The saveAsTable in Apache Spark SQL, alternative to insertInto on waitingforcode.com

Versions: Apache Spark 3.5.1 https://github.com/bartosz25/spark-...e/src/main/scala/com/waitingforcode

Is there an easier way to address the insertInto position-based data writing in Apache Spark SQL? Totally, if you use a column-based method such as saveAsTable with append mode.

Data Engineering Design Patterns

Looking for a book that defines and solves most common data engineering problems? I wrote one on that topic! You can read it online on the O'Reilly platform, or get a print copy on Amazon.

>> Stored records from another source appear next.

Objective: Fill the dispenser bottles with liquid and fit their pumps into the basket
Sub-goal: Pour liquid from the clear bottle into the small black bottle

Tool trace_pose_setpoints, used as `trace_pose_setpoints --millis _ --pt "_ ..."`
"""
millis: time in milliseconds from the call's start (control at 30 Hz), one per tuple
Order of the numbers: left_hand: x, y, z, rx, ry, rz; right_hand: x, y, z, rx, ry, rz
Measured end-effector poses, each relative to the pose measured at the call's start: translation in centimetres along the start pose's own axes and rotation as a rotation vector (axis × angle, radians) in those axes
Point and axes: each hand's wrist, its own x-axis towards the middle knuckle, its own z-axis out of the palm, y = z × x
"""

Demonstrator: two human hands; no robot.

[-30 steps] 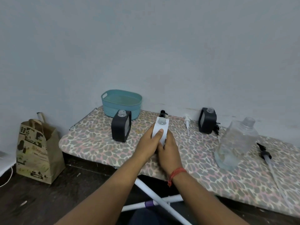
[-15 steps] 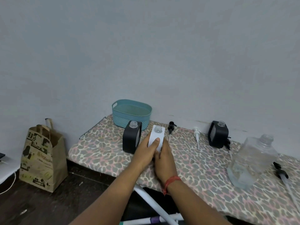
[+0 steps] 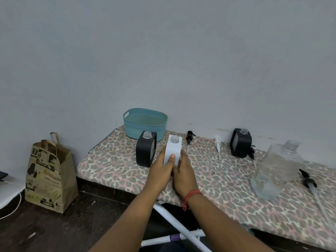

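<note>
Hands at frame centre: my left hand (image 3: pixel 161 171) and right hand (image 3: pixel 184 172) wrapped fingers around upright white bottle (image 3: pixel 173 149), beside black bottle (image 3: pixel 146 150).

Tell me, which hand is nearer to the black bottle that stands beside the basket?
The left hand. It holds the white bottle right beside that black bottle; the right hand grips the white bottle's far side.
</note>
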Motion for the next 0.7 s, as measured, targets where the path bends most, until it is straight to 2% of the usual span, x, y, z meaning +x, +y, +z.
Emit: trace_pose_setpoints --millis 100,267,467,567,700 --pt "-1.2 0.3 -0.3 0.046 0.008 0.005 -0.6 0.2 -1.4 -0.046 -0.039 0.036" --pt "-3.9 0.6 -0.4 0.064 0.048 0.017 -2.3 0.5 -4.7 -0.087 -0.011 0.09" --pt "-7.9 1.8 0.8 0.222 0.2 0.203 -4.3 -0.1 -9.5 -0.114 0.052 0.084" --pt "-8.5 3.8 2.0 0.269 0.168 0.291 -5.2 -0.8 -12.0 -0.114 0.093 0.072" --pt "-8.6 6.3 4.4 0.279 0.05 0.344 -6.0 -1.2 -14.9 -0.099 0.148 0.063"
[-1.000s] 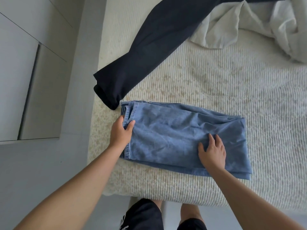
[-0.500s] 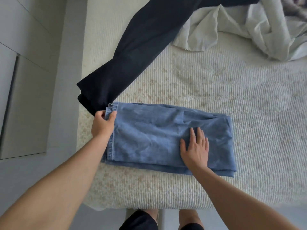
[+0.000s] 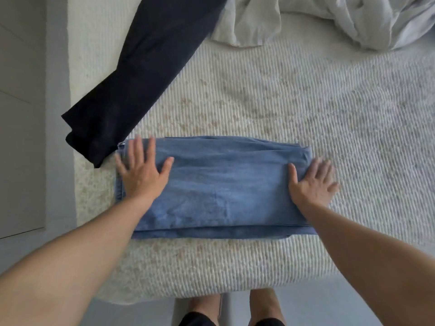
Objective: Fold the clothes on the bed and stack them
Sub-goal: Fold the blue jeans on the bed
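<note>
Nearest to the camera, the person's bare knees (image 3: 263, 304) and the dark hem of their shorts (image 3: 195, 320) show just below the near edge of the bed (image 3: 235, 274), whose ribbed, off-white cover is speckled with faint tan marks. Both forearms reach up and forward from the bottom corners onto a folded pair of blue jeans (image 3: 223, 187), which lies as a wide, flat rectangle close to the bed's near edge, its folded layers showing along the near side. At the left end of the jeans the left hand (image 3: 141, 170) lies palm down with its fingers straight and spread, the thumb pointing toward the middle of the denim and the outer fingers reaching to the cloth's left edge; it pinches nothing. At the right end the right hand (image 3: 310, 182) is likewise flat with fingers fanned out, the thumb on the denim and the outer fingers passing over the right edge onto the bed cover; its fingertips are blurred, so their exact contact cannot be told. The jeans stretch between the two hands, each hand resting on one end. Just beyond the left end of the jeans, a dark navy garment (image 3: 141, 74) lies unfolded, running diagonally from near the bed's left edge toward the far side. Farther back, crumpled pale grey-white cloth (image 3: 329, 17) is bunched along the top. A grey floor (image 3: 56, 114) runs beside the bed on the left.
</note>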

I also help solve your data engineering problems 👉 contact@waitingforcode.com 📩

From my previous blog post about the insertInto function in Apache Spark SQL you know the risk. Semantically the insertInto sounds pretty natural to append new rows to a table. However, it's a position-based operation and not the column name-based. Consequently, if you mistakenly reverse two columns sharing the same type, you can silently add wrong data. Thankfully, Apache Spark SQL has a more resilient way, albeit slightly verbose than the insertInto, to add new rows to a table. This method is the saveAsTable. As you can read in the Scaladoc, it addresses the position-based resolution of the insertInto:

   * In the case the table already exists, behavior of this function depends on the
   * save mode, specified by the `mode` function (default to throwing an exception).
   * When `mode` is `Overwrite`, the schema of the `DataFrame` does not need to be
   * the same as that of the existing table.
   *
   * When `mode` is `Append`, if there is an existing table, we will use the format and options of
   * the existing table. The column order in the schema of the `DataFrame` doesn't need to be same
   * as that of the existing table. Unlike `insertInto`, `saveAsTable` will use the column names to
   * find the correct column positions. For example:

📝 Partitioned tables

As I explained in Overwriting partitioned tables in Apache Spark SQL, the saveAsTable doesn't work well with partitioned tables. That's why in the blog post you're currently reading, we're going to consider the not partitioned tables only.

Example

Let's see this saveAsTable magic in action. In the example, we're creating the following table with 3 columns:

CREATE TABLE numbers_with_letters (
   lower_case STRING,
   upper_case STRING,
   nr INT) USING DELTA

The table has a simple structure composed of two string fields and one integer column. Let's see now what happens when we create a DataFrame with the columns declared in a different order than in the table:

Seq((3, "C", "c"), (4, "D", "d")).toDF("nr", "upper_case", "lower_case").write
  .mode(SaveMode.Append).format("delta")
  .saveAsTable("numbers_with_letters")

As you can notice, the nr column in the DataFrame is declared first while in the table, it's set in the last position. However, once you query the table, you'll see the columns returned in the correct order:

+---+----------+----------+
|nr |upper_case|lower_case|
+---+----------+----------+
|3  |C     	|c     	|
|4  |D     	|d     	|
+---+----------+----------+

This is something that wouldn't happen if you used the insertInto statement, which remember, is position-based.

Internals

Now with all this context set up, it's time to understand why and how the saveAsTable performs this column-based resolution for Apache Parquet-based data sources, such as Delta Lake and Hive. Long story short, many places in the code base rely on position-based resolution but it doesn't necessarily mean risk of reversing fields. Let's begin with the ParquetWriteSupport which is used to write columns from Apache Spark's InternalRow into Apache Parquet files:

// ParquetWriteSupport
private def writeFields(
     row: InternalRow, schema: StructType, fieldWriters: Array[ValueWriter]): Unit = {
  var i = 0
  while (i < row.numFields) {
    if (!row.isNullAt(i)) {
      consumeField(schema(i).name, i) {
        fieldWriters(i).apply(row, i)
      }
    }
    i += 1
  }
}

As you can notice, the writeFields method iterates the input row and finds the corresponding field definition in the input schema by position. Technically, two different fields of the same data type, may be written inversely. But that's just a theory behind this write function. In practice, all boils down to who passes the schema: StructType.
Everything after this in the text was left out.